To do =
Filter the entries, keeping every line with the word "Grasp".

======== Recorded information ========

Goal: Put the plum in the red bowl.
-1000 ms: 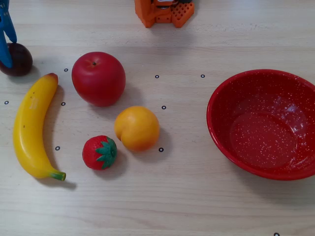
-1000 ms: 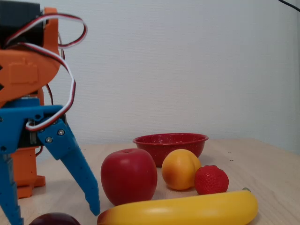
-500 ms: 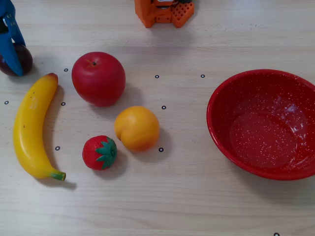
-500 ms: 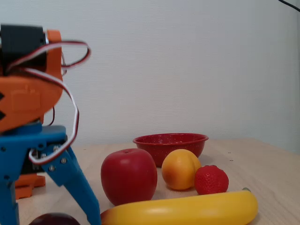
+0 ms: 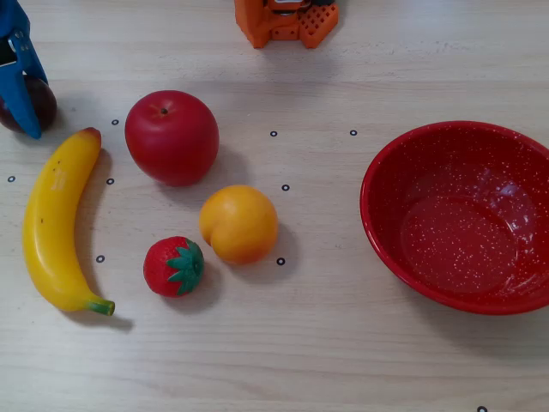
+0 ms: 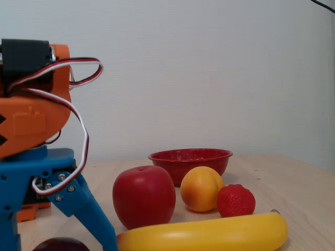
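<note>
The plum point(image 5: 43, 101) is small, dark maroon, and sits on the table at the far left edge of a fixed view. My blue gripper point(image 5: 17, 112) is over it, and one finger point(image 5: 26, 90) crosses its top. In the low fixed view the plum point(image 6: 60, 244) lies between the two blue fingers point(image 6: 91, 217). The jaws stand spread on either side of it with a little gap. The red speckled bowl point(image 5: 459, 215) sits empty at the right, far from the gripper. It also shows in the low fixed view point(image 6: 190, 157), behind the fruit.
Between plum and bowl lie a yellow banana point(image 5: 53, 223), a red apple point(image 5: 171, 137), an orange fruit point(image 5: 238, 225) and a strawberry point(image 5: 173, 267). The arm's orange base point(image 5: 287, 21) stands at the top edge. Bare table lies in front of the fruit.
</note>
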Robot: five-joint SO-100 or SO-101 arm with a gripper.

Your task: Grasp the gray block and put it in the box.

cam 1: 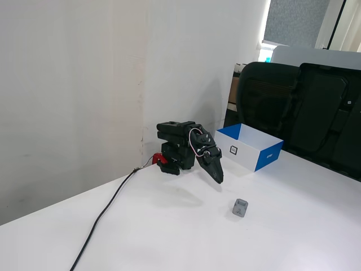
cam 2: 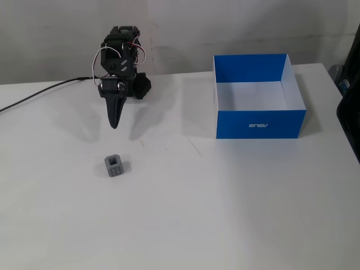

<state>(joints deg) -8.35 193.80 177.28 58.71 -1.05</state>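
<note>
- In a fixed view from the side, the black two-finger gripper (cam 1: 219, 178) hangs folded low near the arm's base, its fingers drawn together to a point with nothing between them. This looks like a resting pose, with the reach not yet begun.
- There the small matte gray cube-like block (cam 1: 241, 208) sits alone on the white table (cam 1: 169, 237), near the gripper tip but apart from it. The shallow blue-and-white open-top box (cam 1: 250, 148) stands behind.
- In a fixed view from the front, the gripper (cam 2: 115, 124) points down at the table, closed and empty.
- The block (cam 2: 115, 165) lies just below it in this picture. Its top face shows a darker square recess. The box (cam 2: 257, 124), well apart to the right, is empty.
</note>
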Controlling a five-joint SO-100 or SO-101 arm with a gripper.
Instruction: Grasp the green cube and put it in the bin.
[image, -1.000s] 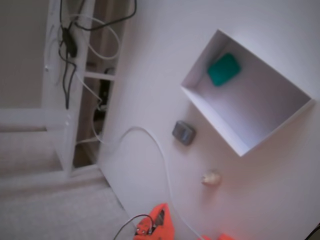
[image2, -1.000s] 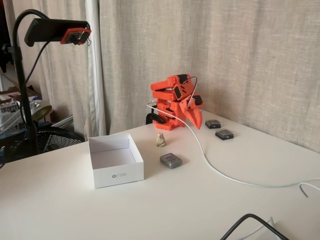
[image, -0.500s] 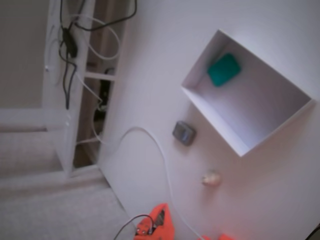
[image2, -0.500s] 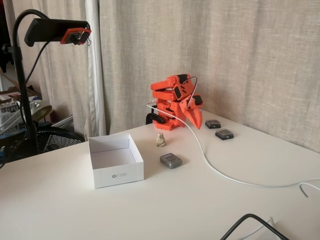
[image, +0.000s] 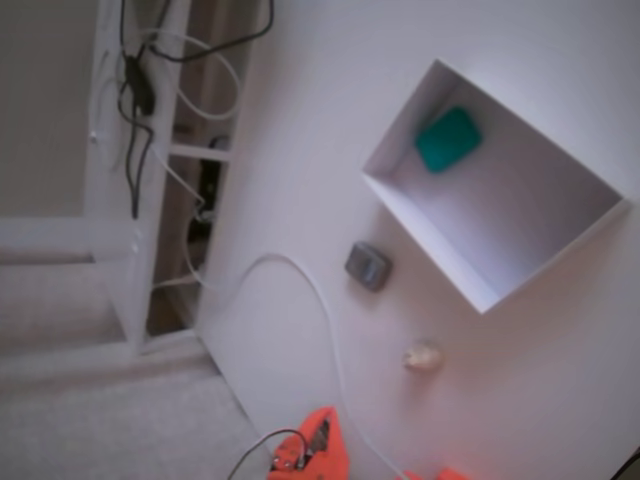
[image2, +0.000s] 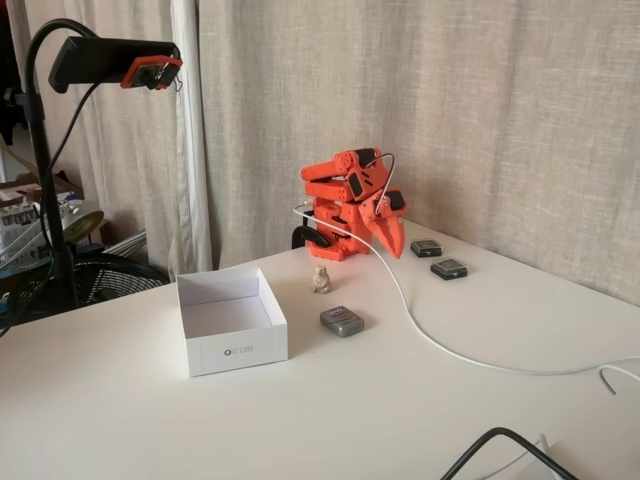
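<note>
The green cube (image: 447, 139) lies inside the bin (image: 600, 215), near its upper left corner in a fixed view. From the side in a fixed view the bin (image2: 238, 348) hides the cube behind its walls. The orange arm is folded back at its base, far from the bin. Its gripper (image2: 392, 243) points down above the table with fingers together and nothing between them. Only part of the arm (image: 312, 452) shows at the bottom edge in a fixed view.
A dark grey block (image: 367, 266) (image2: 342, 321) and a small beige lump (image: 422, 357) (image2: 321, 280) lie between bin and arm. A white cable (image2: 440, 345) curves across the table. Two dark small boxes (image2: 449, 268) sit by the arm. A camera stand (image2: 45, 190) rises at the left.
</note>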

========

Solution to the exercise =
Your task: Grasp the gray block and put it in the box.
Instruction: Grasp the green cube and put it in the bin.

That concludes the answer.